Obama salue l’appui du Mexique

Washington — Le président américain, Barack Obama, a salué mardi le rôle constructif du Mexique dans la mise en place de sa réforme de l’immigration, annoncée fin novembre, son homologue, Enrique Peña Nieto, louant de son côté une décision courageuse.

« Nous sommes sensibles à l’engagement du Mexique à travailler avec nous pour faire passer un message très clair sur les décisions que j’ai prises pour que les familles qui sont ici depuis longtemps ne soient pas séparées », a déclaré M. Obama à l’issue d’une rencontre avec le président mexicain. M. Obama a annoncé fin novembre une série de mesures offrant à quelque 5 millions de sans-papiers une régularisation temporaire. Selon la Maison-Blanche, les Mexicains représentent les deux-tiers des personnes pouvant bénéficier de ces mesures.
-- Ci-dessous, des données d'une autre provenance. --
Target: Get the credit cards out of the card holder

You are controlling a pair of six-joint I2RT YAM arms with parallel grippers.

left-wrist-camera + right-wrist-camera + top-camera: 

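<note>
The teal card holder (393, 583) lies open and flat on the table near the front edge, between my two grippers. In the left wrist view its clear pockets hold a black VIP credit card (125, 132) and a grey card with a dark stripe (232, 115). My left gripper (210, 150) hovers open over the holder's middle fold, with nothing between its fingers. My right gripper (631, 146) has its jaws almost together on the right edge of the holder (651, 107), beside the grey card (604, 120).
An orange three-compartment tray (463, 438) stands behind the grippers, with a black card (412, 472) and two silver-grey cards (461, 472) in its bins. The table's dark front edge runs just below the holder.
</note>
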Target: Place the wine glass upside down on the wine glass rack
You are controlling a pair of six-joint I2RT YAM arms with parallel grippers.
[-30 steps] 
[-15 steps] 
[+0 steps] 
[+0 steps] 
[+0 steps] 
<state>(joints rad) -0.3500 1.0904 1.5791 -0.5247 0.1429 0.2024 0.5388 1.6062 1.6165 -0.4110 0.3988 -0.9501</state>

Le président américain a rappelé mardi que ces décisions s’accompagneraient d’une plus grande fermeté aux frontières et a jugé que le gouvernement mexicain avait été très efficace pour faire passer ce message afin d’éviter un afflux de sans-papiers.

À la frontière

Le Mexique et les États-Unis, qui partagent une frontière de 3200 kilomètres, ont par ailleurs travaillé étroitement ensemble l’été dernier lors de l’afflux en provenance d’Amérique centrale de dizaines de milliers de mineurs non accompagnés à la frontière.

Les deux dirigeants ont également évoqué la disparition et le probable massacre de plus de 40 étudiants en septembre à Iguala, dans le sud du pays, qui a ébranlé le Mexique. Critiqué pour avoir tardé à prendre la mesure du drame, M. Peña Nieto a enregistré une sévère chute dans les sondages.

Évoquant une situation « tragique », M. Obama a souligné l’engagement des États-Unis aux côtés du Mexique dans ses efforts pour éliminer la violence et les cartels de la drogue « responsables de tant de tragédies ».

Quelque 90 personnes au total, policiers, narcotrafiquants ou fonctionnaires, ont été arrêtées à ce jour dans cette affaire. Dans une lettre adressée à M. Obama, l’organisation Human Rights Watch avait appelé ce dernier à encourager son homologue mexicain à « prendre cette crise plus au sérieux ».

Concernant Cuba, M. Obama a réaffirmé, comme il l’avait fait mi-décembre lors de l’annonce surprise du rétablissement des relations diplomatiques avec La Havane, que les États-Unis continueraient à insister sur la nécessité du respect des droits de l’homme et des libertés politiques. Évoquant le Sommet des Amériques qui aura lieu en avril au Panama et auquel Cuba participera pour la première fois, le président américain a souligné que son pays insisterait « pour que ces sujets soient à l’ordre du jour ».

Le département d’État a indiqué mardi que Cuba avait libéré « certains des prisonniers » figurant sur une liste de 53 noms que Washington avait soumise à La Havane. « Nous voudrions évidemment que cela soit terminé bientôt », a ajouté la porte-parole du département d’État Jennifer Psaki, sans autre précision de calendrier.